** About this exercise **
Only the lines from the start of the entries through the line with "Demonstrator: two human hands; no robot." are wanted; please output them exactly.
*** The records Section Begins ***
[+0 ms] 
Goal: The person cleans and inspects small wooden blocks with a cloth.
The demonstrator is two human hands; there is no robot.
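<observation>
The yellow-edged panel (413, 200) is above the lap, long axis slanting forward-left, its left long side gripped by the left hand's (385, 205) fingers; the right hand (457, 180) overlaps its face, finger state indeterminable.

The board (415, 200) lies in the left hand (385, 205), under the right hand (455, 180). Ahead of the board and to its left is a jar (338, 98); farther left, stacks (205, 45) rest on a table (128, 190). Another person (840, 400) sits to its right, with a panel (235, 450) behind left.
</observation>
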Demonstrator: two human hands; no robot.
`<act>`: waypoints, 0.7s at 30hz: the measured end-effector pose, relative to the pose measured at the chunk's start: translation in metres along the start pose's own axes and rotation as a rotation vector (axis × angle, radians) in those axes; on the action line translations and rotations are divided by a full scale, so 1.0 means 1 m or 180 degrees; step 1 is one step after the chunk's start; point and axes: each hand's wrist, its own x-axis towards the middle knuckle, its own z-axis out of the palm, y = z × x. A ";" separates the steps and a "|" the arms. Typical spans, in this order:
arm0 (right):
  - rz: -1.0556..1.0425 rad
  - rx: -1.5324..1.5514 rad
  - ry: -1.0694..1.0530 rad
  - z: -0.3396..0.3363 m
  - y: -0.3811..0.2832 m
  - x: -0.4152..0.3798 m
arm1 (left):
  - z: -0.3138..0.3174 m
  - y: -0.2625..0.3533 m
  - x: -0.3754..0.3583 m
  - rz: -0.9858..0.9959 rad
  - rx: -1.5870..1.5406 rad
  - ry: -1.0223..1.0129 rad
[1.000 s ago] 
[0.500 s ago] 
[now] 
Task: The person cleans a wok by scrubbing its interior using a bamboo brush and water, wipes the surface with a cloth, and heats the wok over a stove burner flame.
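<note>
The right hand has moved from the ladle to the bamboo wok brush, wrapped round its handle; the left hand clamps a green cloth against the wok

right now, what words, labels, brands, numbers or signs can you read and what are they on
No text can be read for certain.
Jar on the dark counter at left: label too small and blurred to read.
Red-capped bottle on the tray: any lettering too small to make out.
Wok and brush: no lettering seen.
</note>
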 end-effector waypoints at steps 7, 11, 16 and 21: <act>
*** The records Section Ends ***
** Written solution **
[+0 ms] 
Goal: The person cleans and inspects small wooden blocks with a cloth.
The demonstrator is two human hands; there is no robot.
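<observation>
The yellow-edged panel (413, 200) is above the lap, long axis slanting forward-left, its left long side gripped by the left hand's (385, 205) fingers; the right hand (457, 180) overlaps its face, finger state indeterminable.

The board (415, 200) lies in the left hand (385, 205), under the right hand (455, 180). Ahead of the board and to its left is a jar (338, 98); farther left, stacks (205, 45) rest on a table (128, 190). Another person (840, 400) sits to its right, with a panel (235, 450) behind left.
</observation>
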Demonstrator: two human hands; no robot.

An answer has been given, and the exercise is complete.